▸ Exercise brief
Write out, from the entries below, exactly the lines that run between the lines holding "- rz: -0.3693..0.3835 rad" and "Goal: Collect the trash", inclusive, and stop there.
[[ Data section open ]]
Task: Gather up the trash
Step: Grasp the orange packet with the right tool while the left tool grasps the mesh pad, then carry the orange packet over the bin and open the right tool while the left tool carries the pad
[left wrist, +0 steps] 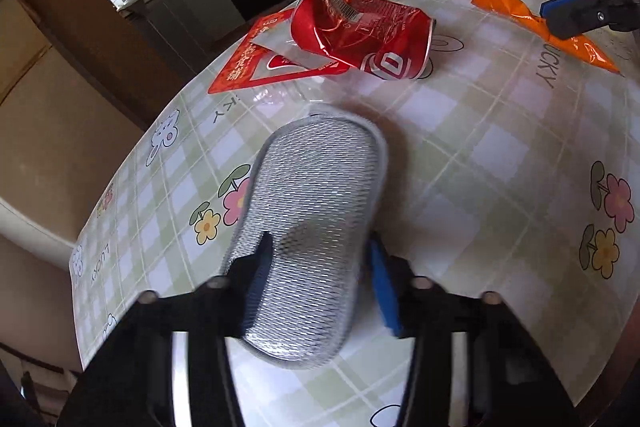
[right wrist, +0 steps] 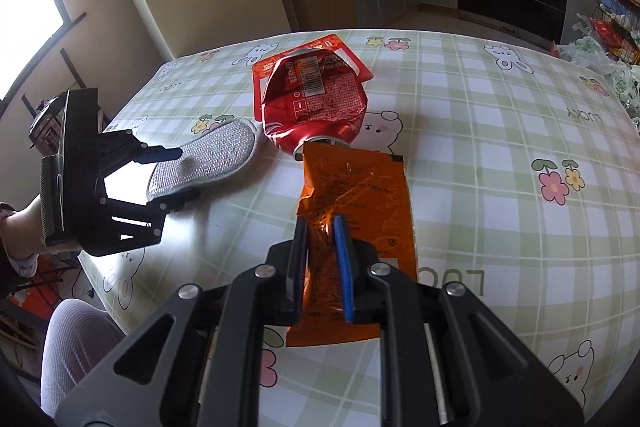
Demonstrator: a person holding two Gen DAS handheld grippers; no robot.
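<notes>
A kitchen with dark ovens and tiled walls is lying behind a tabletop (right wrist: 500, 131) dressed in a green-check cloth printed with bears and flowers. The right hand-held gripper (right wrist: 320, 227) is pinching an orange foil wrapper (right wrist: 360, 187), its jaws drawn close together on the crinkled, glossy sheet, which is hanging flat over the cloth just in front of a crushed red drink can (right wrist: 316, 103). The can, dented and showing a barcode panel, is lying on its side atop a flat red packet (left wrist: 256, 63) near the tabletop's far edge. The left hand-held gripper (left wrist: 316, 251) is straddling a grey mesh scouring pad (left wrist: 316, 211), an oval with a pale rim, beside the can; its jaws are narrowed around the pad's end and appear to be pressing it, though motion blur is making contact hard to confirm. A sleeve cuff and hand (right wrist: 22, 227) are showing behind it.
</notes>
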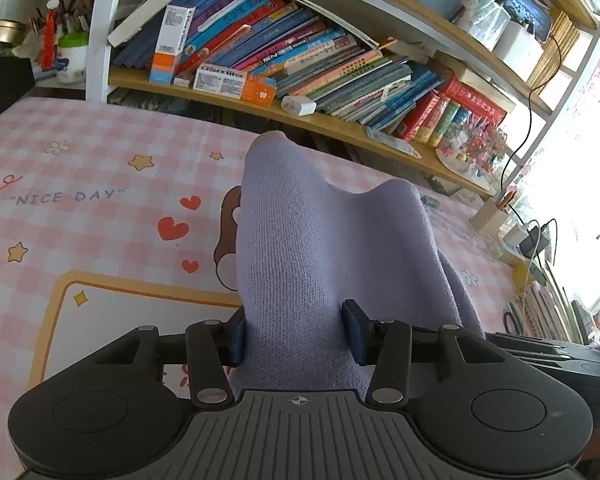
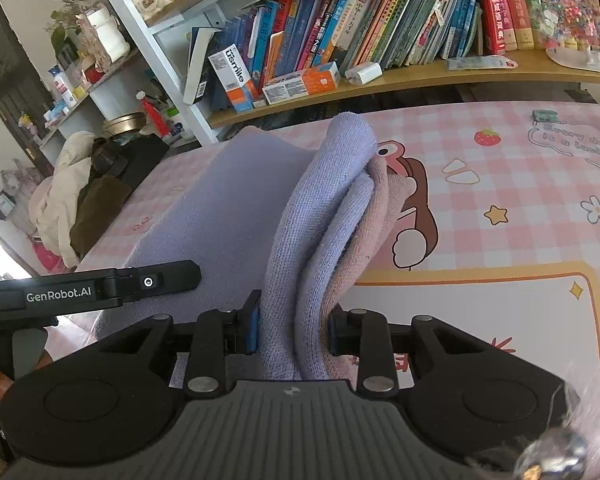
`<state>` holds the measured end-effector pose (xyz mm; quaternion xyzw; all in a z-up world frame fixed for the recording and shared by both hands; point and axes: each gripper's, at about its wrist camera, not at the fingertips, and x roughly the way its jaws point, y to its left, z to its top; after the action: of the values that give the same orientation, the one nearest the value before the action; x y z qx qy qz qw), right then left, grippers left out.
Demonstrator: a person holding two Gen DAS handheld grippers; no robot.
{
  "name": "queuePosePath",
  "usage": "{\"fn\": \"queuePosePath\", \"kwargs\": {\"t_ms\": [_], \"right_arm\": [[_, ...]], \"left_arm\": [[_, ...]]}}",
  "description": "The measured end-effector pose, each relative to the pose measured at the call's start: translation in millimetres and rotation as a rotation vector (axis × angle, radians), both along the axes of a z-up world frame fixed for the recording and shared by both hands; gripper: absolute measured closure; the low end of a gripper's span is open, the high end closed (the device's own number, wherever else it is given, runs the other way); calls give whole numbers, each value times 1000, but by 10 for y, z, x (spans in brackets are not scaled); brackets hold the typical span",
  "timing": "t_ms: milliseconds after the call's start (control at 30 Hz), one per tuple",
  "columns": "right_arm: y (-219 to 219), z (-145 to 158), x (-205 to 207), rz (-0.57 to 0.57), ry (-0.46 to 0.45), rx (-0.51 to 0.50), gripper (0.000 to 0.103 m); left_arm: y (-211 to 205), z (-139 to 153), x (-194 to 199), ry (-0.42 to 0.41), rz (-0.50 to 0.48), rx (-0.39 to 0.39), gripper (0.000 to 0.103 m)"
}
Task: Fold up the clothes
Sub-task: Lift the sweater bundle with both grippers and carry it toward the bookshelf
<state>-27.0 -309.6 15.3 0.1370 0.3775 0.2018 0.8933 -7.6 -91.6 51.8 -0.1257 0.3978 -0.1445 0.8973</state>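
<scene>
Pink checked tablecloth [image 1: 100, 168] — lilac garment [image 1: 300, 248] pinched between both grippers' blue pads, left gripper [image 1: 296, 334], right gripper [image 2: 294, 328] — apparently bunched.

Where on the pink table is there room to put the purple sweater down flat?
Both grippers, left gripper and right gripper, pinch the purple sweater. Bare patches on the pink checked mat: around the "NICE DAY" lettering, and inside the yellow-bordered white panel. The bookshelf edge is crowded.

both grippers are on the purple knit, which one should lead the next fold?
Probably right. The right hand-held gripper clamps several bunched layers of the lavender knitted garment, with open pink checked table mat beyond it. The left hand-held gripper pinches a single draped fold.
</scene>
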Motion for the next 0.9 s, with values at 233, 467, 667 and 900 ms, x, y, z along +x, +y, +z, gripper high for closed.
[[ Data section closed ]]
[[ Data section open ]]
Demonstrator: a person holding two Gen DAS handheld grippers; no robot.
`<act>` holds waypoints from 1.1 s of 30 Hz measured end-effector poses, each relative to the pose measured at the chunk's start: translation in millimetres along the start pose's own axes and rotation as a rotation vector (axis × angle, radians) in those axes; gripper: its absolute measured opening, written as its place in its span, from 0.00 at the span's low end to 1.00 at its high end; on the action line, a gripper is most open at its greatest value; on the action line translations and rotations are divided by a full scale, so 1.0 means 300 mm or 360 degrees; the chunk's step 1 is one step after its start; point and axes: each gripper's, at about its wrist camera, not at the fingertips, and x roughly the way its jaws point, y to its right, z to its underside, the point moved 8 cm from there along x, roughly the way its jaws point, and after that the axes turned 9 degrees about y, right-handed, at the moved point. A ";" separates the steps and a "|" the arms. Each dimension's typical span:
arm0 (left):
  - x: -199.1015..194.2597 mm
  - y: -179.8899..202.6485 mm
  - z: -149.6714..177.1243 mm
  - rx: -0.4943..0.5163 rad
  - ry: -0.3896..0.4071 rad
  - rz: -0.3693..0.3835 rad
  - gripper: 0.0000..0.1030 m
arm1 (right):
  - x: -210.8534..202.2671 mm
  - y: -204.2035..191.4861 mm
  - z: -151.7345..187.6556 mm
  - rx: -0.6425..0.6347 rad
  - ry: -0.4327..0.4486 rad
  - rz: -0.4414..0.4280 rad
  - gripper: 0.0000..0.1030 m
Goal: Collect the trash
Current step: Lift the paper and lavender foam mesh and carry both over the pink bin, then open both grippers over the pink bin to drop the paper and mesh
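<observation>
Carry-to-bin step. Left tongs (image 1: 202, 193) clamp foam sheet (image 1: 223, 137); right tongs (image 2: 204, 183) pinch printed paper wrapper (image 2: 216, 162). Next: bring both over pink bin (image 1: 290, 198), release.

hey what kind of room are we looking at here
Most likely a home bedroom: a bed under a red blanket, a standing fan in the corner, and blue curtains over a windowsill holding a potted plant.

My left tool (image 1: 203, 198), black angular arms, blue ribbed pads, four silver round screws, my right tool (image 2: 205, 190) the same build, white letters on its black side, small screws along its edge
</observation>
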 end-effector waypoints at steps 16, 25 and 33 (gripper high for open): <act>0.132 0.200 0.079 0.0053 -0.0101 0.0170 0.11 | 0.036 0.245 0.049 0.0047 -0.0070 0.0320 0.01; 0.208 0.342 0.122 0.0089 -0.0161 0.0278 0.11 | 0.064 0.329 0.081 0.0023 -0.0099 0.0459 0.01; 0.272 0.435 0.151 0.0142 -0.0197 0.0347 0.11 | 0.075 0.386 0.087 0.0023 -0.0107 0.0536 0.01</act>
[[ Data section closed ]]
▸ Solution to this exercise
  - rz: -0.3693..0.3835 rad
  - gripper: 0.0000..0.1030 m
arm1 (right):
  - x: -210.8534..202.2671 mm
  - y: -204.2035..191.4861 mm
  - z: -151.7345..187.6556 mm
  - rx: -0.6425..0.6347 rad
  - ry: -0.4327..0.4486 rad
  - rz: -0.4414..0.4280 rad
  - gripper: 0.0000..0.1030 m
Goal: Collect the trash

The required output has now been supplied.